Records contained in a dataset

◇ ◇ ◇ ◇ ◇ ◇ ◇

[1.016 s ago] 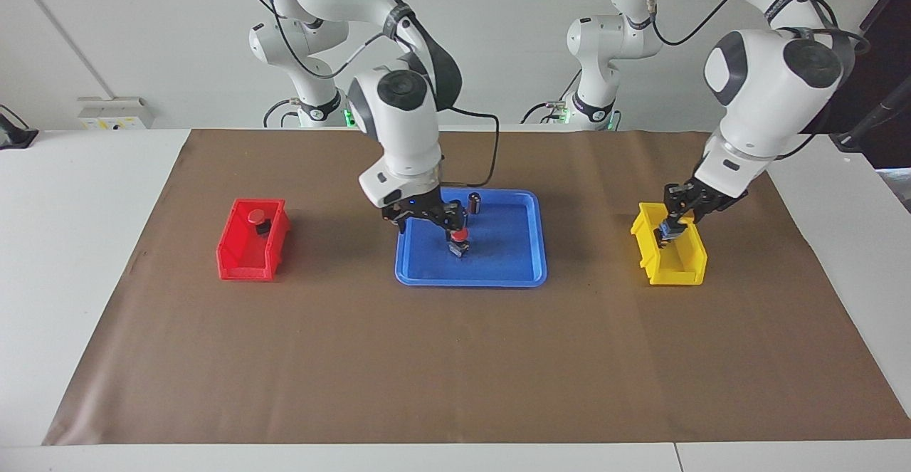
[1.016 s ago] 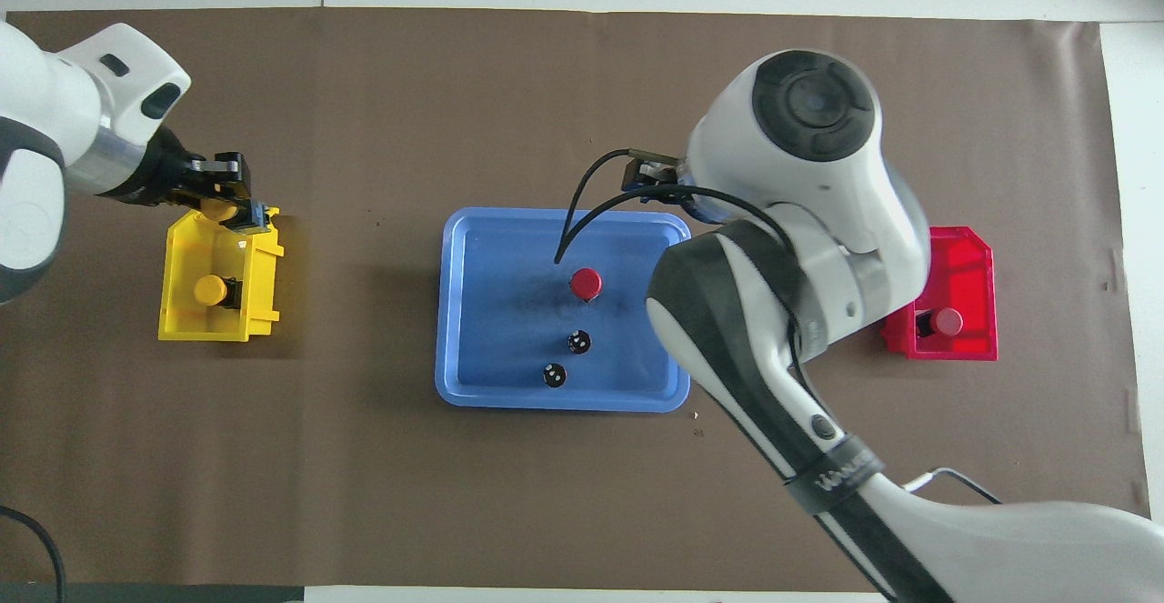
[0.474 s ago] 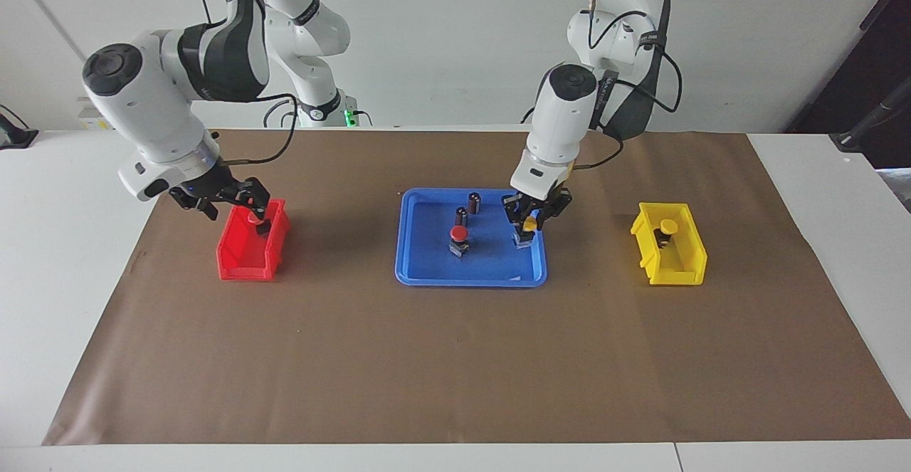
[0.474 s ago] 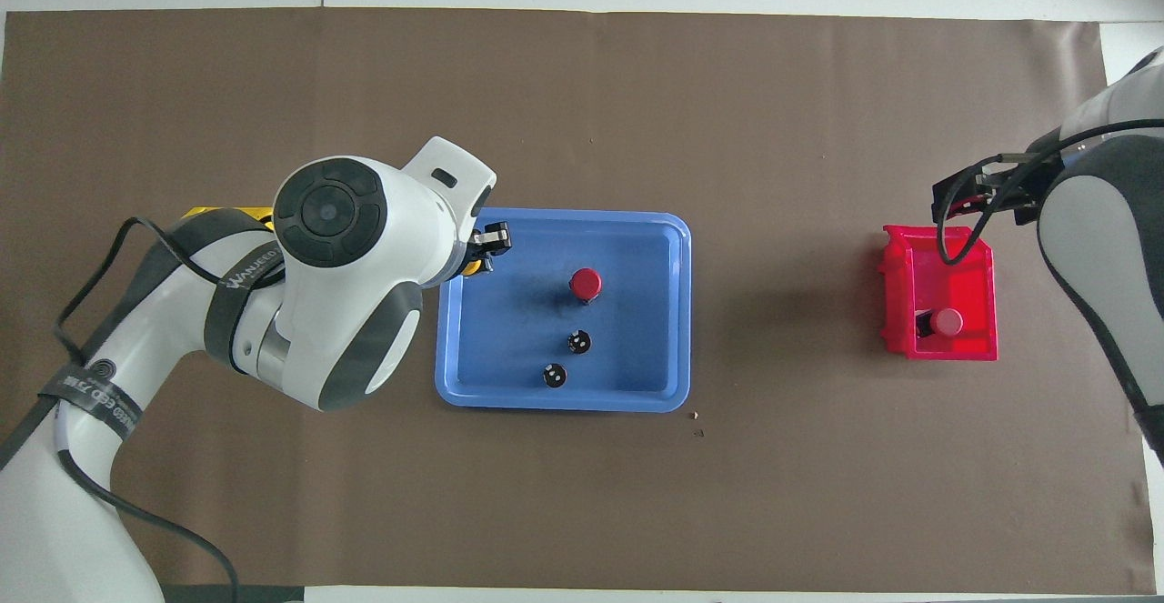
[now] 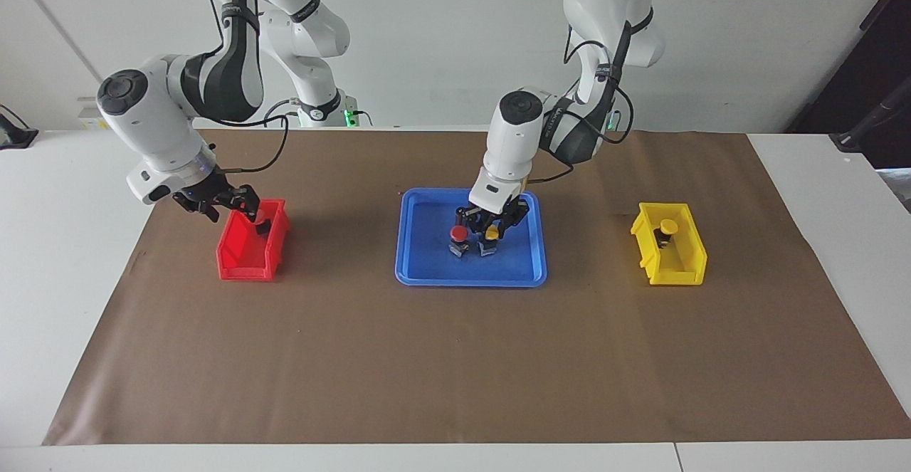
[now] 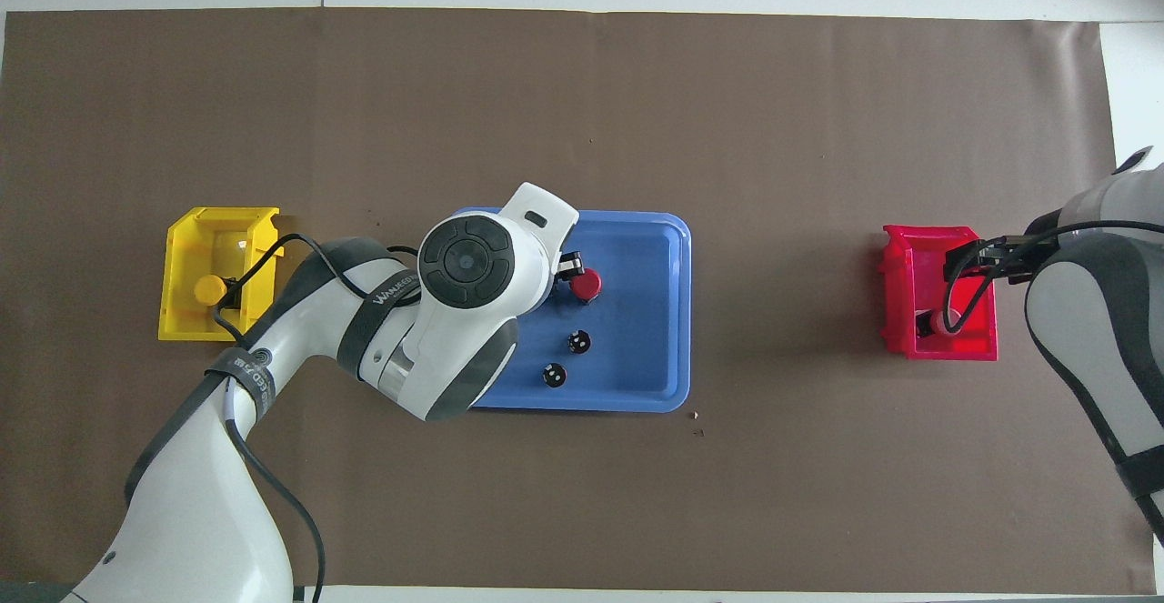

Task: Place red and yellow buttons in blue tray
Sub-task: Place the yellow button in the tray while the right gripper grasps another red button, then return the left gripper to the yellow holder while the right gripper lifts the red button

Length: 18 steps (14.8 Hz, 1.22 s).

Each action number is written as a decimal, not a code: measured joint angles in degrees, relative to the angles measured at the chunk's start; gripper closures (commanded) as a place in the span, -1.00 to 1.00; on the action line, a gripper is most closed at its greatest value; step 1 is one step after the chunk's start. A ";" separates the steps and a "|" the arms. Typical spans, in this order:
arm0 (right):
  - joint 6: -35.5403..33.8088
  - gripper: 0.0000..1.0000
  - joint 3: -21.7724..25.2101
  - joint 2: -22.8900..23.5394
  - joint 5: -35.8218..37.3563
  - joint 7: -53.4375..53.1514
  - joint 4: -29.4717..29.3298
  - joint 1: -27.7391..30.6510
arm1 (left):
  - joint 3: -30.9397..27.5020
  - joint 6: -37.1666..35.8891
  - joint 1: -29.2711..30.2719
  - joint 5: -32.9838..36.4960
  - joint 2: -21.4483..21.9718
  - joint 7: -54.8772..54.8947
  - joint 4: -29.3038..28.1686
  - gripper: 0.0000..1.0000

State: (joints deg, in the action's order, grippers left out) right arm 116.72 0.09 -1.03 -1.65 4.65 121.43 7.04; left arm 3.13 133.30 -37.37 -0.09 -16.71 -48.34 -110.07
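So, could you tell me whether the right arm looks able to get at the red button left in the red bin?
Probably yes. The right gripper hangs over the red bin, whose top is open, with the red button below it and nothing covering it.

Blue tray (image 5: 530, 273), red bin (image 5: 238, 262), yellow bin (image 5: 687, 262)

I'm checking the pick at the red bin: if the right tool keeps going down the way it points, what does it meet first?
Probably the red button lying in the red bin: the right tool angles down just above it. Depth is uncertain.
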 measured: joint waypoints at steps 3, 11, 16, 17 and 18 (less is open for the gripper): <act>4.16 -0.45 0.06 -2.54 0.00 0.52 6.50 0.07 | -0.25 -1.00 0.01 0.00 0.01 0.00 0.96 -0.86; 8.53 -0.30 0.36 -4.22 0.00 3.46 11.47 0.18 | -1.82 -19.52 5.75 0.04 6.34 12.77 6.43 -0.97; 10.26 -0.24 0.43 -4.13 0.00 3.68 12.72 0.21 | -2.33 -26.54 19.56 0.06 11.52 35.25 6.50 -1.00; 10.42 -0.21 0.43 -4.11 0.00 3.75 12.85 0.21 | -2.42 -27.53 22.66 0.06 12.51 39.49 6.51 -1.00; 10.50 -0.18 0.44 -4.11 0.00 4.13 12.92 0.24 | -2.48 -28.67 25.75 0.06 13.58 43.59 6.52 -1.00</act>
State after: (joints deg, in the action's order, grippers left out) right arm 127.22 0.53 -5.15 -1.65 8.78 134.36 7.28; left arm 0.65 104.63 -11.62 -0.03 -3.13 -4.75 -103.54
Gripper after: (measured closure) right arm 0.370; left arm 0.000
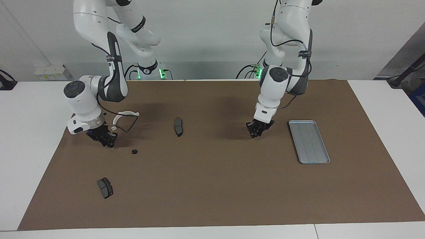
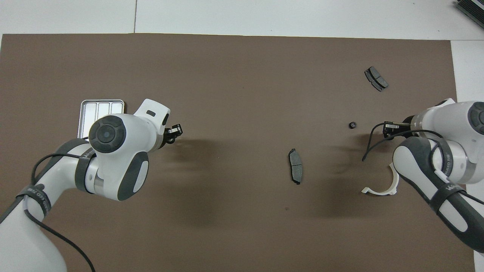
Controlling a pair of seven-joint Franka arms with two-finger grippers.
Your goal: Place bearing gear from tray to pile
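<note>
Brown mat [image 1: 212,186]; bearing gear [image 1: 134,151] beside right gripper [image 1: 108,141].

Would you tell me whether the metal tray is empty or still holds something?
Empty: the tray shows only bare ridges; the bearing gear lies on the mat.

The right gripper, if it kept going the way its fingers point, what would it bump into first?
The right gripper points down and a little away from the robots, so probably the brown mat first, just short of the small black bearing gear.

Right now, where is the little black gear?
The bearing gear lies on the brown mat toward the right arm's end of the table, beside the right end effector, among the brake pads, not in the tray.
</note>
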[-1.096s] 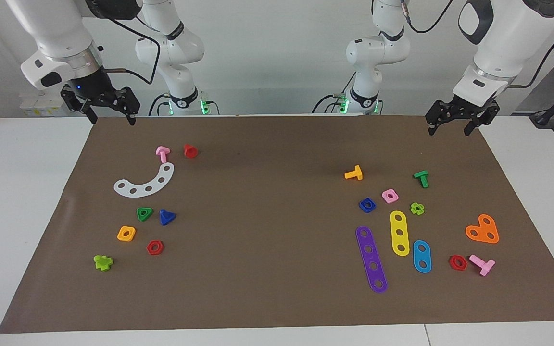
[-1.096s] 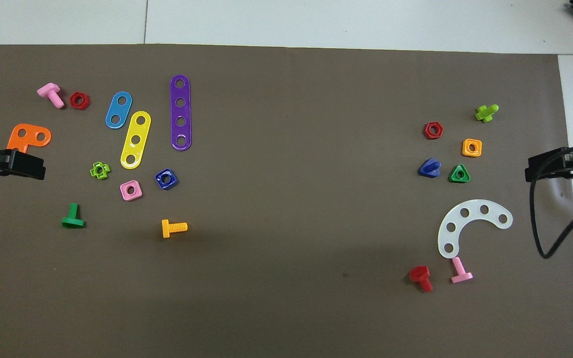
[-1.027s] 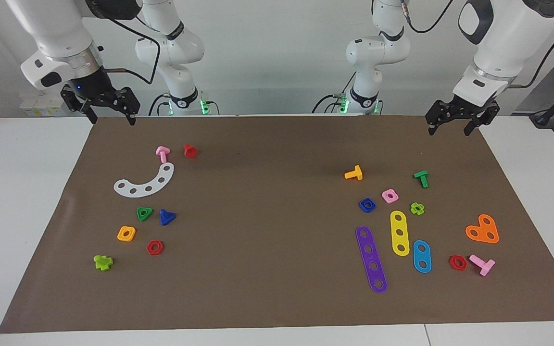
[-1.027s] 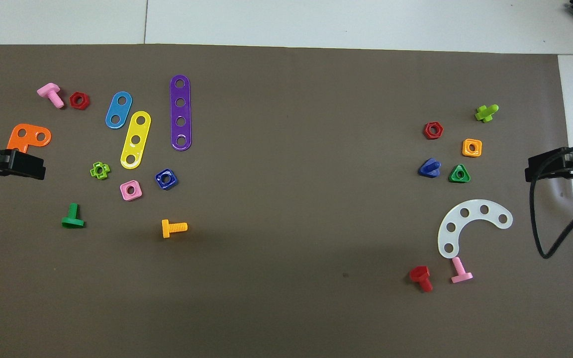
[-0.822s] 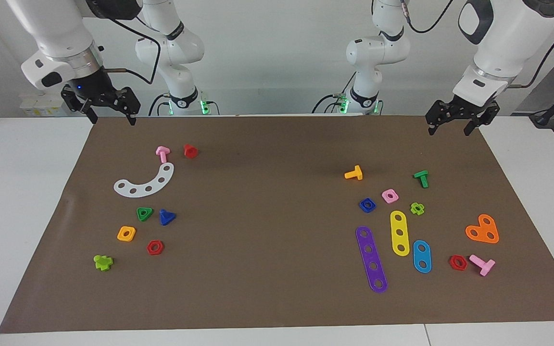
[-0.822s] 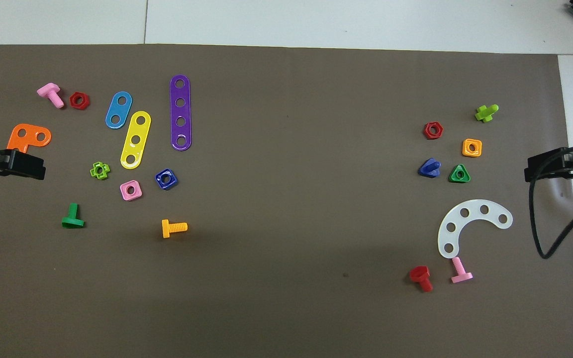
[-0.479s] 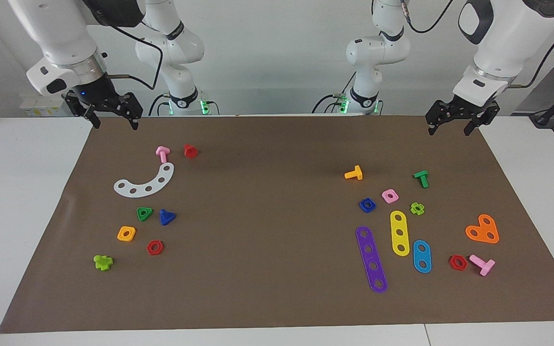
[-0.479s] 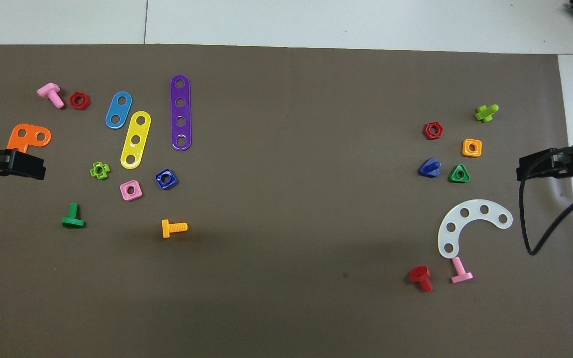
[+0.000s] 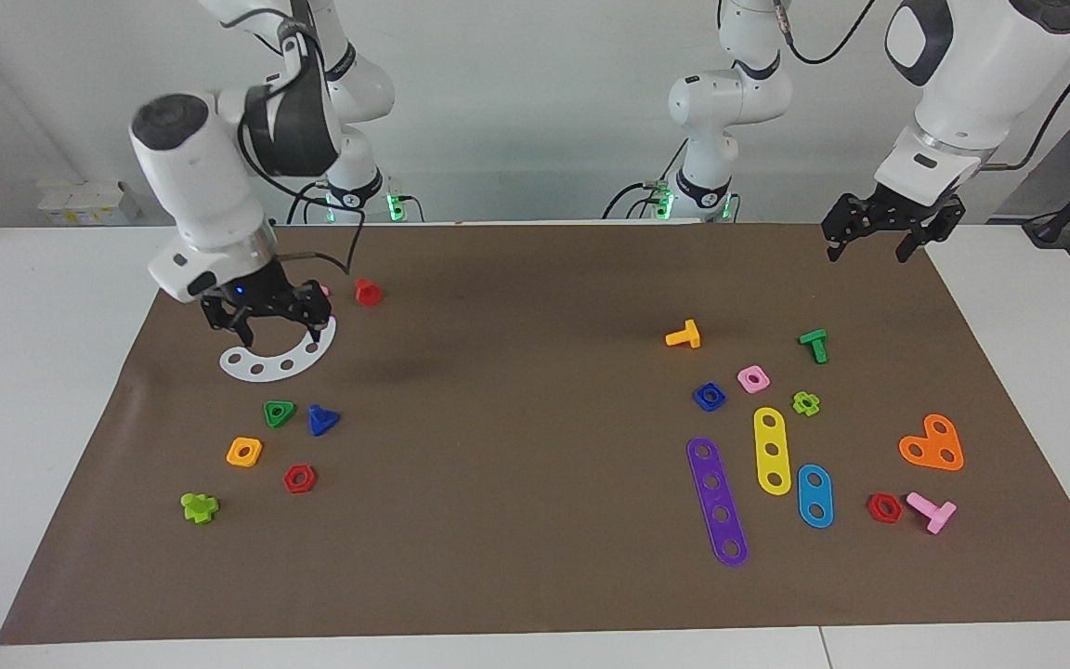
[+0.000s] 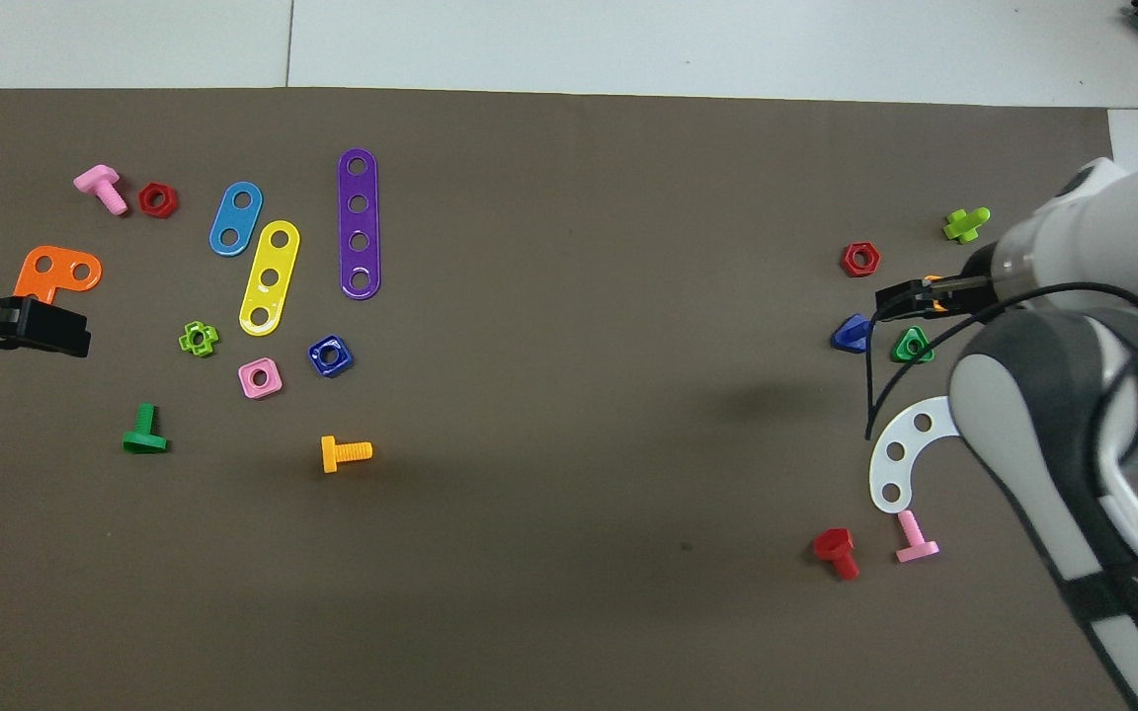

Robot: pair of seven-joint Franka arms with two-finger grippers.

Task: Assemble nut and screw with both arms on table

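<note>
The blue square nut (image 9: 709, 397) (image 10: 330, 355) lies flat on the brown mat of the table (image 9: 535, 520) toward the left arm's end, beside a pink square nut (image 9: 753, 378). Toward the right arm's end lies the blue screw (image 9: 321, 420) (image 10: 853, 334), next to a green triangular nut (image 9: 279, 413). My right gripper (image 9: 266, 325) (image 10: 910, 294) hangs open and empty over a white curved plate (image 9: 280, 358), short of the screw. My left gripper (image 9: 867, 253) (image 10: 36, 331) waits open and empty over the mat's corner near its base.
An orange square nut (image 9: 244, 452), red hex nut (image 9: 299, 478) and lime cross screw (image 9: 199, 507) surround the blue screw. A red screw (image 9: 368, 292) lies near the right gripper. Purple (image 9: 717, 502), yellow (image 9: 772, 451) and blue strips (image 9: 815, 495), and an orange screw (image 9: 684, 335), lie around the blue nut.
The right arm has swung down and out from the mat's corner near its base to over the white curved plate. The left arm and all the parts have stayed put.
</note>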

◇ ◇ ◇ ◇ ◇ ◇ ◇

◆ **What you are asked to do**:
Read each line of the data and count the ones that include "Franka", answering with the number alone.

◆ **Solution to the exercise**:
2